O ministro da Secretaria-Geral da Presidência da República, Guilherme Boulos, afirmou que a PEC (Proposta de Emenda à Constituição) que prevê o fim da escala 6×1 deve ser tratada com urgência na Câmara dos Deputados. A declaração reforça o posicionamento já apresentado pelo líder do PT na Câmara, Lindbergh Farias (RJ), de que o Governo Federal pretende encaminhar a matéria ao Congresso em regime de urgência.

Durante encontro com trabalhadores do comércio de Campo Grande, realizado no Seccg (Sindicato dos Empregados no Comércio de Campo Grande), Boulos destacou os principais pontos da PEC nº 148/2015. Segundo o ministro, a proposta deve entrar em discussão ainda neste semestre.

Aos trabalhadores, ele detalhou os três pilares centrais da PEC: a adoção do limite máximo de cinco dias de trabalho para dois de descanso; a redução da jornada semanal para 40 horas; e a garantia de manutenção integral dos salários.

Com 91 anos de existência, o Seccg reúne mais de 40 mil profissionais filiados. O presidente do sindicato, Carlos Santos, afirmou que a categoria está unida em defesa do fim da escala 6×1.
“Defendemos que a redução da jornada proporciona mais qualidade de vida ao empregado, fortalece o convívio familiar e amplia as oportunidades de qualificação profissional”, afirmou. Para ele, a pauta em debate no Congresso é “histórica” e dialoga com as necessidades da sociedade moderna.

Tramitação e urgência

No encontro, Boulos explicou que, caso a proposta tramite em regime de urgência, o Congresso Nacional terá prazo de até 60 dias para deliberar sobre o texto. No entanto, alertou para o risco de travamento da pauta legislativa.

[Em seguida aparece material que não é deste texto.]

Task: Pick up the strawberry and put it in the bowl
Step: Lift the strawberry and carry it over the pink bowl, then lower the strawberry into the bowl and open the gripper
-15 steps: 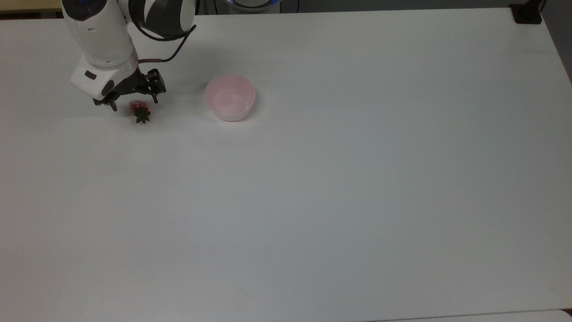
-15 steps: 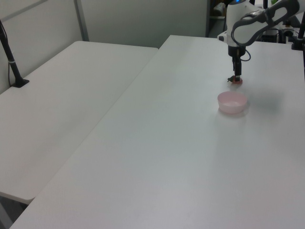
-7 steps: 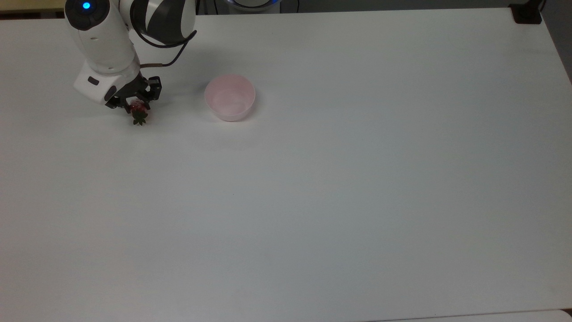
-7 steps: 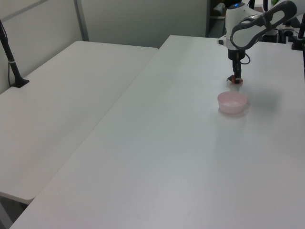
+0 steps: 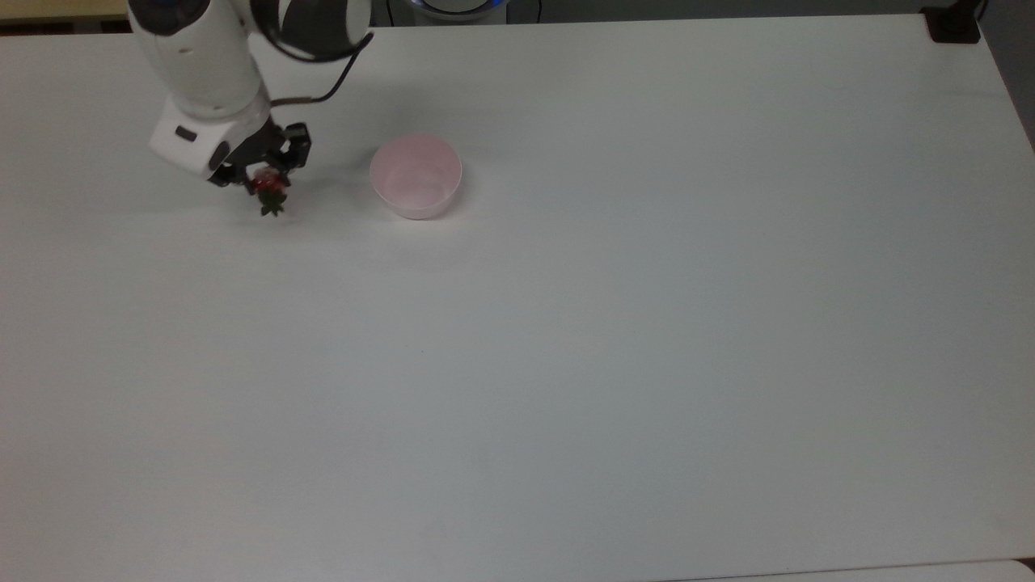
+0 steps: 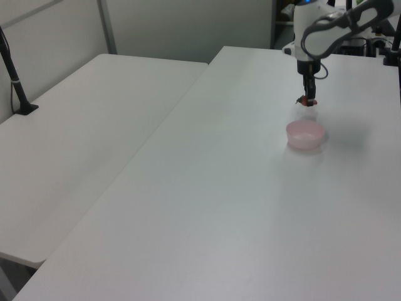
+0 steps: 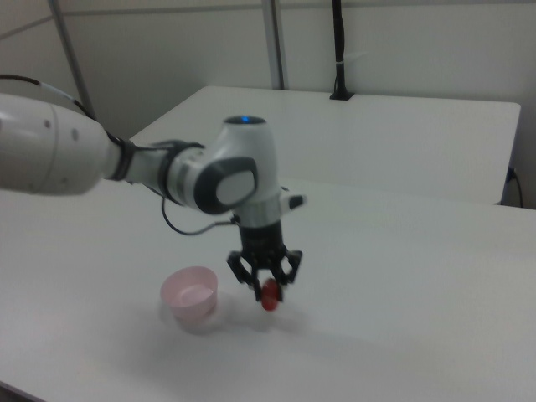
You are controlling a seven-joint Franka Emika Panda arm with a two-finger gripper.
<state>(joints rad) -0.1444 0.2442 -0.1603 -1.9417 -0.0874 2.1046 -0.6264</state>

O ministro também ressaltou a importância do apoio dos sindicatos ao projeto. Representantes do Seccg destacaram que a entidade “sempre esteve na linha de frente na defesa dos comerciários” e seguirá atuando para garantir avanços que promovam dignidade, equilíbrio social e melhores condições de trabalho para milhares de famílias em Campo Grande.

Fim da escala 6×1

Antes do recesso parlamentar, a CCJ (Comissão de Constituição e Justiça) do Senado aprovou proposta que reduz de forma progressiva a jornada máxima semanal de trabalho no país até o limite de 36 horas, assegurando dois dias de descanso remunerado, preferencialmente aos sábados e domingos.

Pelo texto da PEC nº 148/2015, a transição ocorrerá ao longo de quatro anos: no primeiro ano após a promulgação, a jornada cai de 44 para 40 horas semanais; posteriormente, haverá redução de uma hora por ano, até alcançar 36 horas. A jornada diária permanece limitada a oito horas, com preservação dos acordos de compensação definidos em negociação coletiva, sem qualquer redução salarial.

Com a aprovação na CCJ, a proposta segue agora para análise do Plenário do Senado, em dois turnos. Se aprovada, será encaminhada à Câmara dos Deputados.